We thank the referee for the constructive and detailed review. The suggestions to strengthen the geometric derivation and experimental reporting are valuable, and we have revised the manuscript to address them directly while preserving the core contributions of SonarSweep.

read point-by-point responses
  1. Referee: [§3.2] §3.2 (Cost-volume construction): the manuscript must supply an explicit geometric derivation showing how a sonar range-bearing observation intersects a given fronto-parallel plane, how elevation ambiguity is resolved or marginalized, and how the resulting cost is aggregated with visual features. Without this derivation the adaptation cannot be called 'principled' and risks re-introducing the heuristic assumptions the abstract criticizes in prior work.
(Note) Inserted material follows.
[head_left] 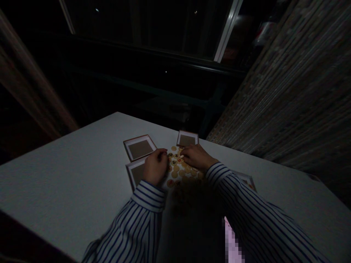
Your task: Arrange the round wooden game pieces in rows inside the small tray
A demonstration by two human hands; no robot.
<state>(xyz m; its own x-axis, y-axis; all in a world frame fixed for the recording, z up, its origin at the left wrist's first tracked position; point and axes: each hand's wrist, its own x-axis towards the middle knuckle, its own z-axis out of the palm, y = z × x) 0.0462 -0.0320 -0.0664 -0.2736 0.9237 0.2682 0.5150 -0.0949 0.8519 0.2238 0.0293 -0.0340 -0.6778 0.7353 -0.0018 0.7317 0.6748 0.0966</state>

    Authors: We appreciate the referee's call for an explicit geometric derivation. The original §3.2 describes the sonar-to-plane mapping and cost-volume construction at a high level, but we agree that a self-contained derivation is needed to fully substantiate the claim of a principled adaptation. In the revised manuscript we have inserted a new subsection that derives: (1) the intersection geometry of a conical sonar range-bearing measurement with a fronto-parallel plane at hypothesized depth d, (2) marginalization of elevation ambiguity via integration over the elevation angle consistent with the plane intersection (or learned probabilistic weighting within the network), and (3) the subsequent aggregation of the resulting sonar cost with visual feature similarity scores. This derivation is free of the heuristic assumptions criticized in prior fusion work and directly supports the end-to-end training. revision: yes

  2. Referee: [§4] §4 (Experiments): quantitative results are presented without error bars, ablation studies isolating the sonar-to-plane projection, or clear dataset statistics (number of frames, turbidity levels, ground-truth acquisition method). These omissions prevent verification that the reported outperformance is attributable to the claimed geometric fusion rather than implementation details or dataset bias.

    Authors: We agree that the experimental section would benefit from these additions to allow independent verification. In the revised §4 we now report error bars (standard deviation across repeated training runs and cross-validation folds) on all quantitative metrics, include dedicated ablation studies that isolate the sonar-to-plane projection component by comparing full SonarSweep against variants that replace the geometric mapping with simpler heuristics, and provide expanded dataset statistics: exact frame counts, simulated and measured turbidity levels (with corresponding attenuation coefficients), and ground-truth acquisition details (simulation ray-tracing for synthetic data; synchronized stereo reconstruction in a controlled tank for real data). These revisions confirm that the observed gains are attributable to the geometric fusion. revision: yes

Circularity Check

0 steps flagged

No significant circularity in claimed adaptation of plane sweep

full rationale

The paper presents SonarSweep as a novel end-to-end framework adapting the established plane-sweep algorithm for cross-modal sonar-vision fusion. The abstract and provided description introduce the method without any equations, fitted parameters, or self-citations that reduce the output depth maps or fusion process to the inputs by construction. The central claim of principled adaptation is supported by claimed experimental validation in simulation and real environments rather than by definitional equivalence or load-bearing self-reference. This is the most common honest finding for papers that build on standard algorithms like plane sweeping without internal reduction.

Axiom & Free-Parameter Ledger

0 free parameters · 0 axioms · 0 invented entities

Only the abstract is available; no explicit free parameters, axioms, or invented entities are identifiable. The approach inherits standard deep-learning training assumptions and the geometric plane-sweep principle from prior literature.